● **EXERCISE DIRECTIONS**:
Only the lines below from the one containing "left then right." through the one containing "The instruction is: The" belong in the answer, repeated exactly and without pictures.
=== Begin Enclosure ===
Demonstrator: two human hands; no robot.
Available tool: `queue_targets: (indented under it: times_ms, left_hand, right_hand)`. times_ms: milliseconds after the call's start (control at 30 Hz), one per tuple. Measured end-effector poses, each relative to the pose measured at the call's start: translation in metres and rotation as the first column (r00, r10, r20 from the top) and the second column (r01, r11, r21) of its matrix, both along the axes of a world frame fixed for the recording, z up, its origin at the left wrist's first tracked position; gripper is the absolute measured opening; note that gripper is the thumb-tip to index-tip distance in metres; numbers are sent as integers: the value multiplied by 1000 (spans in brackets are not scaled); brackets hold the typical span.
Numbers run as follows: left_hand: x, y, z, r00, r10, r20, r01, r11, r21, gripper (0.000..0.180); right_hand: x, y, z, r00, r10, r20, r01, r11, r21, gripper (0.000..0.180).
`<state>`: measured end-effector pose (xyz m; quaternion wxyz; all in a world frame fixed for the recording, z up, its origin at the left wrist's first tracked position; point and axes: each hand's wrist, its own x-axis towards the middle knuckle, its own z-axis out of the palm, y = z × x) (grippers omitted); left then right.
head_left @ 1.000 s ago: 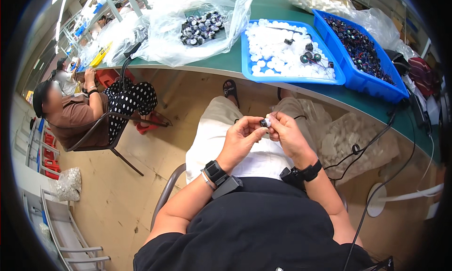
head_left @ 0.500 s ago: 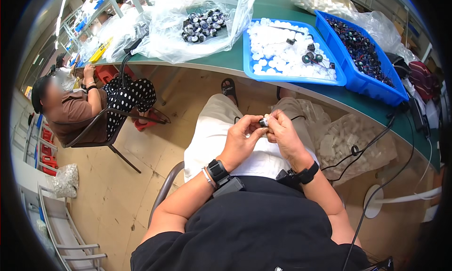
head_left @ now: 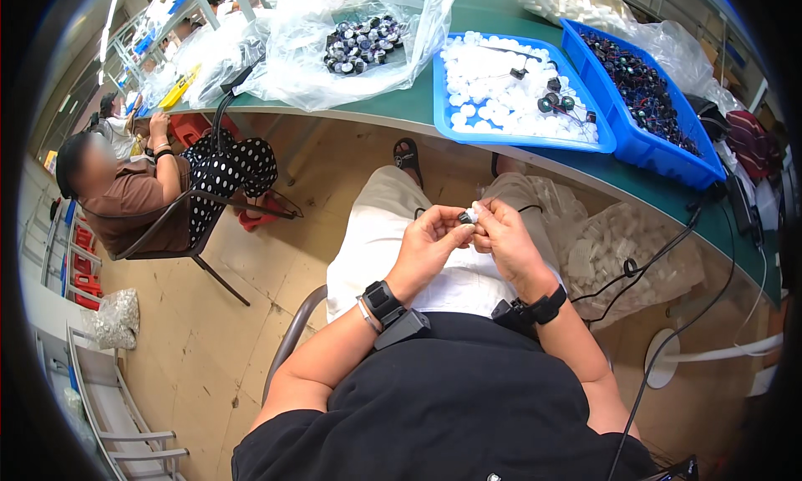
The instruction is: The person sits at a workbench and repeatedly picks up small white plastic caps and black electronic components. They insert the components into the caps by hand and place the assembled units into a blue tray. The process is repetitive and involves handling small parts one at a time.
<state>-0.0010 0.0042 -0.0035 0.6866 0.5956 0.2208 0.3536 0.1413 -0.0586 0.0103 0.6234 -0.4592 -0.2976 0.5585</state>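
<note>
Above my lap, my left hand (head_left: pixel 424 245) pinches a small black part (head_left: pixel 464 219) between thumb and fingertips. My right hand (head_left: pixel 508 243) meets it, its thumb and forefinger closed on a small white cap (head_left: pixel 474 215) touching the black part. The fingers hide much of both pieces, so I cannot tell how far the cap sits on it. Ahead on the table, a blue tray (head_left: pixel 522 140) bears many loose white caps (head_left: pixel 476 76) and several black parts with thin wires (head_left: pixel 553 103). To its right stands a deeper blue bin (head_left: pixel 668 165) full of wired black parts (head_left: pixel 639 84).
A clear plastic bag (head_left: pixel 288 72) on the green table (head_left: pixel 380 105) holds a pile of black-and-white pieces (head_left: pixel 361 45). A person (head_left: pixel 138 189) sits at the left. Black cables (head_left: pixel 632 268) hang at the right, by a bag of white pieces (head_left: pixel 622 251) on the floor.
The small pieces have turned slightly between my fingertips, and more of the white cap shows. My hands have otherwise stayed in nearly the same place.
</note>
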Motion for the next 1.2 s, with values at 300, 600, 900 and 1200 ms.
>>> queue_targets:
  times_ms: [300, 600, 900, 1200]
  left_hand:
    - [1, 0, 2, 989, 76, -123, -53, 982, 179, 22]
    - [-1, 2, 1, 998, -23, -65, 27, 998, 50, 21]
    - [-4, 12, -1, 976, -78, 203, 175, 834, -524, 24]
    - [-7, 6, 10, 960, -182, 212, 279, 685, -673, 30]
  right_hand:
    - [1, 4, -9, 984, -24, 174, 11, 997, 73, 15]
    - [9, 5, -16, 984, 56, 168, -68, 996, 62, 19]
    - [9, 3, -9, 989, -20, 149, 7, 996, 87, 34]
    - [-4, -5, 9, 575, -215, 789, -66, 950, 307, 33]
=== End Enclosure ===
● **WRITTEN REPLY**:
`<state>`: measured end-effector pose (xyz m; quaternion wxyz; all in a world frame fixed for the recording, z up, its origin at the left wrist's first tracked position; point and axes: each hand's wrist, its own x-axis towards the middle knuckle, its own z-axis out of the palm, y = z × x) (grippers omitted); left then right.
head_left @ 1.000 s ago: 
head_left @ 0.500 s ago: 
head_left @ now: 
The instruction is: The person sits at a workbench and repeatedly picks up small white plastic caps and black electronic components. They insert the components into the caps by hand and place the assembled units into a blue tray. The process is repetitive and involves handling small parts one at a time.

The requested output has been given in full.